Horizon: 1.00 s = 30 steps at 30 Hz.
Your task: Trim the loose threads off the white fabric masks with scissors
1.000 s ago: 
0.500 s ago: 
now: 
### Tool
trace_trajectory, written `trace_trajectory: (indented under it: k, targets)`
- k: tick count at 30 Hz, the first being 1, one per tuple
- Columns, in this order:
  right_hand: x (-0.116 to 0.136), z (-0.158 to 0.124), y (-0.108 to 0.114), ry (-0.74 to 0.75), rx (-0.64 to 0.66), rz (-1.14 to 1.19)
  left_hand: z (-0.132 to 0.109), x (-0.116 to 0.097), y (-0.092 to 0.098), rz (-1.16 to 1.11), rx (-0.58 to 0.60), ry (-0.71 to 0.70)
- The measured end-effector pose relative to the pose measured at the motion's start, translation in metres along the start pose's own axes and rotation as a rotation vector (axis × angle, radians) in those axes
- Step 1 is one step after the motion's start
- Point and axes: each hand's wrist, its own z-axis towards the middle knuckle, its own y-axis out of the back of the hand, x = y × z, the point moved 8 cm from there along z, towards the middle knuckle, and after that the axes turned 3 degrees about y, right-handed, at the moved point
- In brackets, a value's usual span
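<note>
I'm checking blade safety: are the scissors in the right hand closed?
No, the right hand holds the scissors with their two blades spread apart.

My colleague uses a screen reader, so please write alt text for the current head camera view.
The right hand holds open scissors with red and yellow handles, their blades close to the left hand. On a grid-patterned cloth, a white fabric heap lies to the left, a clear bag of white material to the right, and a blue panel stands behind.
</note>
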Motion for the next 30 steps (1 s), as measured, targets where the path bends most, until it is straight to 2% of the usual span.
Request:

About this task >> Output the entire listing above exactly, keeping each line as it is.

Result >>
Horizon: 1.00 s = 30 steps at 30 Hz.
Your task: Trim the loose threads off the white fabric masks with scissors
1.000 s ago: 
0.500 s ago: 
now: 
### Tool
trace_trajectory, written `trace_trajectory: (indented under it: k, targets)`
- k: tick count at 30 Hz, the first being 1, one per tuple
- Columns, in this order:
  right_hand: x (-0.116 to 0.136), z (-0.158 to 0.124), y (-0.108 to 0.114), ry (-0.74 to 0.75), rx (-0.64 to 0.66), rz (-1.14 to 1.19)
  left_hand: z (-0.132 to 0.109), x (-0.116 to 0.097), y (-0.092 to 0.098), rz (-1.16 to 1.11), rx (-0.58 to 0.60), ry (-0.71 to 0.70)
- The measured end-effector pose relative to the pose measured at the motion's start, translation in metres along the start pose's own axes and rotation as a rotation vector (axis × angle, radians) in those axes
- Step 1 is one step after the motion's start
- Point and axes: each hand's wrist, its own z-axis towards the middle knuckle, its own y-axis out of the back of the hand, x = y × z, the point moved 8 cm from there along z, towards the middle knuckle, and after that the axes turned 3 degrees about y, right-handed, at the moved point
- In brackets, a value's usual span
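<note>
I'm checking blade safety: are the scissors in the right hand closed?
No, the right hand holds the scissors with their two blades spread apart.

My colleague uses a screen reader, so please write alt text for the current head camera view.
The right hand holds open scissors with red and yellow handles, their blades close to the left hand. On a grid-patterned cloth, a white fabric heap lies to the left, a clear bag of white material to the right, and a blue panel stands behind.
</note>
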Motion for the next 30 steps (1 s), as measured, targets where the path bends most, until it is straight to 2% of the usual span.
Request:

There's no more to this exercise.